→ Your task: Find the string "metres" in the data, then copy every line where it is found.

→ Source data:

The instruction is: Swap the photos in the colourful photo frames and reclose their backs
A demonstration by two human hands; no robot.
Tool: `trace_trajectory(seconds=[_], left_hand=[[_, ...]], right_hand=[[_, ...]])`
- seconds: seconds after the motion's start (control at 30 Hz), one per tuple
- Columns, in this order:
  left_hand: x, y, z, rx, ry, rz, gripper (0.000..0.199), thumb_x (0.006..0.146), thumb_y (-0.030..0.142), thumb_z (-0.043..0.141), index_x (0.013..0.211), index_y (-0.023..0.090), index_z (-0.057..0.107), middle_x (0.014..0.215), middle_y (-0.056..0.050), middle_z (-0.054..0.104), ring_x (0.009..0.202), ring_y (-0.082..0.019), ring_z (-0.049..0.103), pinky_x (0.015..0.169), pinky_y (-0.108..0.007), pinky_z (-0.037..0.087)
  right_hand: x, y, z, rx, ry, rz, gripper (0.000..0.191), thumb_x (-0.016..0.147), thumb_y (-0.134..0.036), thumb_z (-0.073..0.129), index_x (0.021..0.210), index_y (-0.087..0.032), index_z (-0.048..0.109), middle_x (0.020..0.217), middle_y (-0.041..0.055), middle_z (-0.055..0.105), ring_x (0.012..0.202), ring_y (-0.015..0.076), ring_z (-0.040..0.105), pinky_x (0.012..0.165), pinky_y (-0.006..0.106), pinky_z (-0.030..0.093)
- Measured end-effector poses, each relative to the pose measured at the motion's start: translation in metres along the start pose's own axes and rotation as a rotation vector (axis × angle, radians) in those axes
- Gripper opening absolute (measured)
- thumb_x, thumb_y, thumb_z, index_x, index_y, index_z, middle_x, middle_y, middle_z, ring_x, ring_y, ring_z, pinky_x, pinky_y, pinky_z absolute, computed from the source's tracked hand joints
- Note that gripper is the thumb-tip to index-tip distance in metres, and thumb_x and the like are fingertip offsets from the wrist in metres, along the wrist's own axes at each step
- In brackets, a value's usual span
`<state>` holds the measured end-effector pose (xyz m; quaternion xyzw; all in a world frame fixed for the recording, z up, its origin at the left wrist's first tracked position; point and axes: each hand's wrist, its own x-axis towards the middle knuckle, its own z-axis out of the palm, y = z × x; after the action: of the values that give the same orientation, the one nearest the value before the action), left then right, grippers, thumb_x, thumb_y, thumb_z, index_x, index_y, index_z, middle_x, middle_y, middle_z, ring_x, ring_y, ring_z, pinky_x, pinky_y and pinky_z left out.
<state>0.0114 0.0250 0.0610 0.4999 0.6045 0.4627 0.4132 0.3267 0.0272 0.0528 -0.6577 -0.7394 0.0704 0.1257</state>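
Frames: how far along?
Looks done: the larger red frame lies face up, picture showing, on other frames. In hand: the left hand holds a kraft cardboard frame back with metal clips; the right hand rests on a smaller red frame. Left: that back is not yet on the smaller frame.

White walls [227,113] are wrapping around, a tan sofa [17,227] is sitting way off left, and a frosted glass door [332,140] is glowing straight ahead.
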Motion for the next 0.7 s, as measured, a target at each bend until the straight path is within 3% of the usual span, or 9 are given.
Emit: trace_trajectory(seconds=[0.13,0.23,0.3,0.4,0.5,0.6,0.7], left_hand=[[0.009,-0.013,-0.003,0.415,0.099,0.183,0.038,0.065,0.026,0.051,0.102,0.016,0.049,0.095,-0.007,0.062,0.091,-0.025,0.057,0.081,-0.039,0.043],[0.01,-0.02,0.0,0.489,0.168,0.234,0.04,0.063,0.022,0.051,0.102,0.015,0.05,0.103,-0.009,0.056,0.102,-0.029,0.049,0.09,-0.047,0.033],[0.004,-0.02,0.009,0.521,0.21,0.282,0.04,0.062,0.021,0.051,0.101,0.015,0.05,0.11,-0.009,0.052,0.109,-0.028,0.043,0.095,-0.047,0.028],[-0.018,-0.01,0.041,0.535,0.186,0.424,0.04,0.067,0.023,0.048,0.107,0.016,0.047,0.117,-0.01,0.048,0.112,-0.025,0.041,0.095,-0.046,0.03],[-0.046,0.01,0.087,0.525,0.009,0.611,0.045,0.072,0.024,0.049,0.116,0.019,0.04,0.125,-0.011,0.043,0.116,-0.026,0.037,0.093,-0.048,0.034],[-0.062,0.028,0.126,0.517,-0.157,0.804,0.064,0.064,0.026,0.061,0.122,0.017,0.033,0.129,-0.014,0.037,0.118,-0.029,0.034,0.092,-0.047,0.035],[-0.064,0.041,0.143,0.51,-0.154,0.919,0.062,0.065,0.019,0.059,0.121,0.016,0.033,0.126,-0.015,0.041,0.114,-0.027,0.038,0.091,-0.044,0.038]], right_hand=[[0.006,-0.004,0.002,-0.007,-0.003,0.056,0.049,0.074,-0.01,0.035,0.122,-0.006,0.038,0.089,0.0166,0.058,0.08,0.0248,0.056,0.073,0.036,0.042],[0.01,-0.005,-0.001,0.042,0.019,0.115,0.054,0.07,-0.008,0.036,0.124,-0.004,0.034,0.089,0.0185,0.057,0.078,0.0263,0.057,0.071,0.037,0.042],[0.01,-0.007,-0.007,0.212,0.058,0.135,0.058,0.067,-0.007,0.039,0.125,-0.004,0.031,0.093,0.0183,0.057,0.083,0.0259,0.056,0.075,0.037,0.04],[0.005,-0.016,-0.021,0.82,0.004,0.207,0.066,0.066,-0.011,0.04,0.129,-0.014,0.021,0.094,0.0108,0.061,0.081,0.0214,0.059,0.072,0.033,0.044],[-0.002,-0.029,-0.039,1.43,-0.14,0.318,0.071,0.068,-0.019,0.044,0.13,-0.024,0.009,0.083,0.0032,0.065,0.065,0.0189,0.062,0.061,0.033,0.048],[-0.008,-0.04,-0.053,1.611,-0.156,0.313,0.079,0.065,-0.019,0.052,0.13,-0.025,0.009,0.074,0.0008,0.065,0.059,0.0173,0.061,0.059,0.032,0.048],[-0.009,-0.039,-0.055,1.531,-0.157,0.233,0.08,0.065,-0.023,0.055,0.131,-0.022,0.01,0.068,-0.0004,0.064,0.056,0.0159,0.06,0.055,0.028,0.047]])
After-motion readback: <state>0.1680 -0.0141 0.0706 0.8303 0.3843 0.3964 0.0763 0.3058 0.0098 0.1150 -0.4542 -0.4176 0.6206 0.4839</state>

→ Reply:
- Measured end-effector poses, each relative to the pose measured at the motion's start: translation in metres along the start pose's own axes and rotation as a rotation vector (axis × angle, radians) in those axes
- Note that gripper is the thumb-tip to index-tip distance in metres, and thumb_x and the like are fingertip offsets from the wrist in metres, along the wrist's own axes at each step

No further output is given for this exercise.